Solche Töne sind neu in der türkischen Gesellschaft. Sie zeigen, dass endlich ein Punkt erreicht ist, wo einflussreiche Kreise bereit sind, eine echte politische Lösung für das größte Problem der Türkei zu suchen. Angestoßen wurde die Diskussion, als Präsident Abdullah Gül im März dieses Jahres in Bagdad auch Vertreter der kurdischen Regionalregierung traf. Auf dem Rückweg verkündete Gül, man werde noch 2009 positive Entwicklungen in der Kurden-Frage sehen.

Für die kurdische Regionalpartei DTP und auch für Öcalan war das das Zeichen, dass endlich eine türkische Regierung bereit zum Dialog ist. Seitdem drängt die DTP-Führung auf ein Gespräch mit Erdogan und mehr als 60 DTP-Bürgermeister wollen sich mit Staatschef Gül treffen.

Beide müssen sich bald entscheiden. Denn Öcalans Vorschläge sind auch aus Sicht vieler Türken diskutabel: Gleichberechtigung, kulturelle Eigenständigkeit und ökonomische Entwicklungsmöglichkeiten, abgesichert durch eine Verfassungsänderung, in der die Rechte der Kurden und der anderen ethnischen Minderheiten der Landes gewährleistet werden.

Separatismus wird verworfen und die Niederlegung der Waffen in Aussicht gestellt. Öcalan fordert dafür die Einrichtung von Wahrheits- und Gerechtigkeitskommissionen nach südafrikanischem Vorbild. Diesen Kommissionen würden nach vorheriger Generalamnestie die Waffen ausgehändigt.

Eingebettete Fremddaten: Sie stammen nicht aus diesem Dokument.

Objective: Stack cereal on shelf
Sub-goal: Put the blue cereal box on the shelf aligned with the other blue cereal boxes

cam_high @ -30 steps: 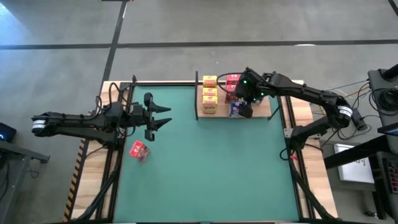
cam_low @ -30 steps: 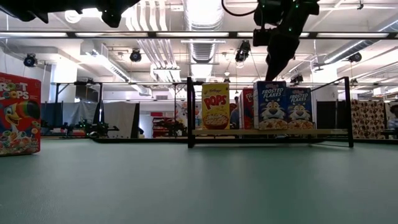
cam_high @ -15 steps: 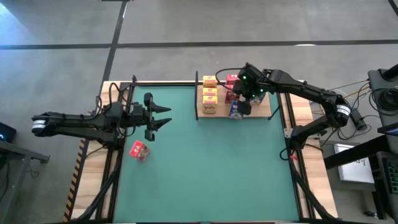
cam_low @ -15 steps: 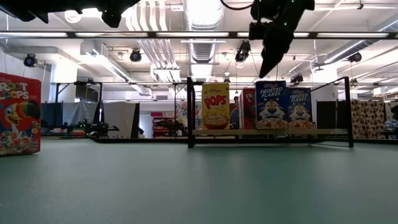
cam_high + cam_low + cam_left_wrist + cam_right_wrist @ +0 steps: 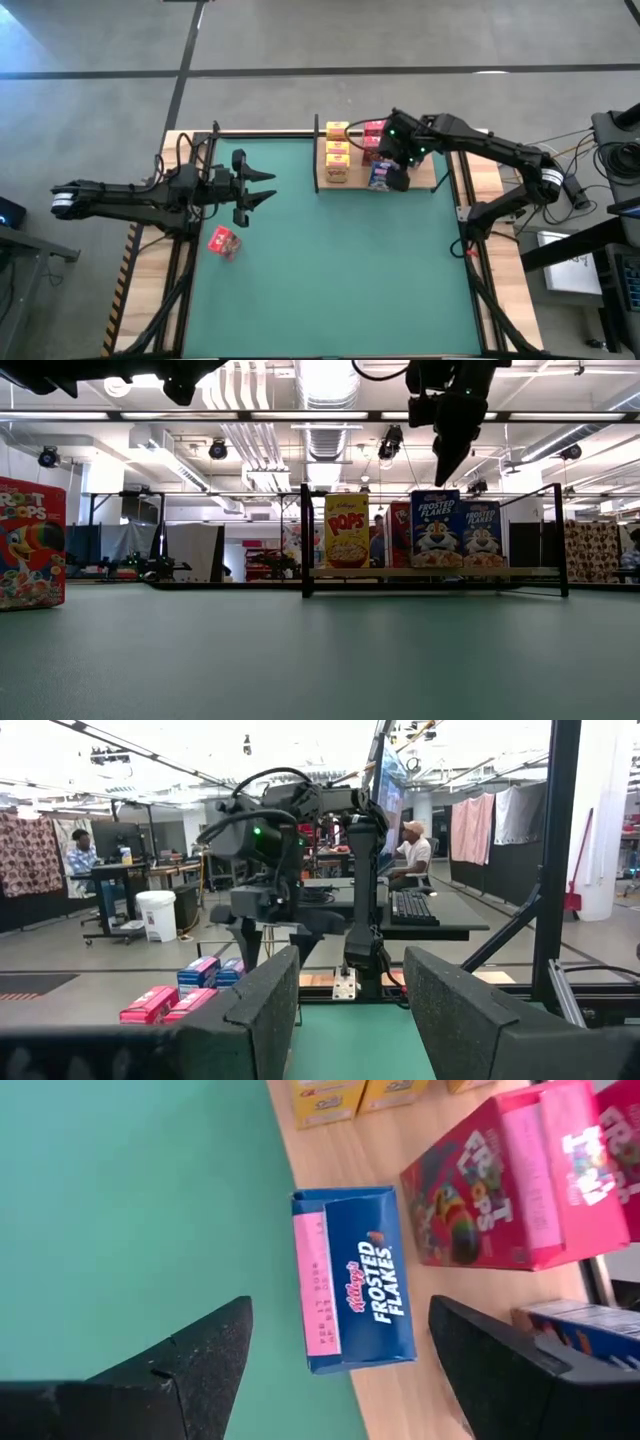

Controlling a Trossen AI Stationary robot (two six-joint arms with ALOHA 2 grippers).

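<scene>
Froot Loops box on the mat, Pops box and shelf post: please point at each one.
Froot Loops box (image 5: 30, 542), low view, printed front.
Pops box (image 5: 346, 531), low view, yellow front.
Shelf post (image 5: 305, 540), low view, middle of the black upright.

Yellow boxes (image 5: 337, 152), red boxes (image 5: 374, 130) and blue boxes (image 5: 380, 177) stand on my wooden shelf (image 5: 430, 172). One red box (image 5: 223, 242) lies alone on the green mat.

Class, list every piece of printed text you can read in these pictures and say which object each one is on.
"FROSTED FLAKES": the two blue boxes on the shelf; one also reads "Kellogg's" from the right wrist.
"POPS": yellow box on the shelf.
"ROOT OOPS", cut off by the picture's edge: red box on the green mat.
Lettering on the pink boxes is only partly readable; small print on the blue box's pink strip is too small.
</scene>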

Erdogan hat angekündigt, dass der Innenminister einen Regierungsplan vorlegen wird, der alle Elemente einer Lösung enthalten soll. Wie Öcalan denkt auch Ankara über die Landesgrenzen hinaus. Am Dienstag trifft sich der türkische Innenminister mit seinem irakischen Kollegen unter Beteiligung eines Emissärs der US-Administration. Thema: der Umgang mit der PKK im Nordirak.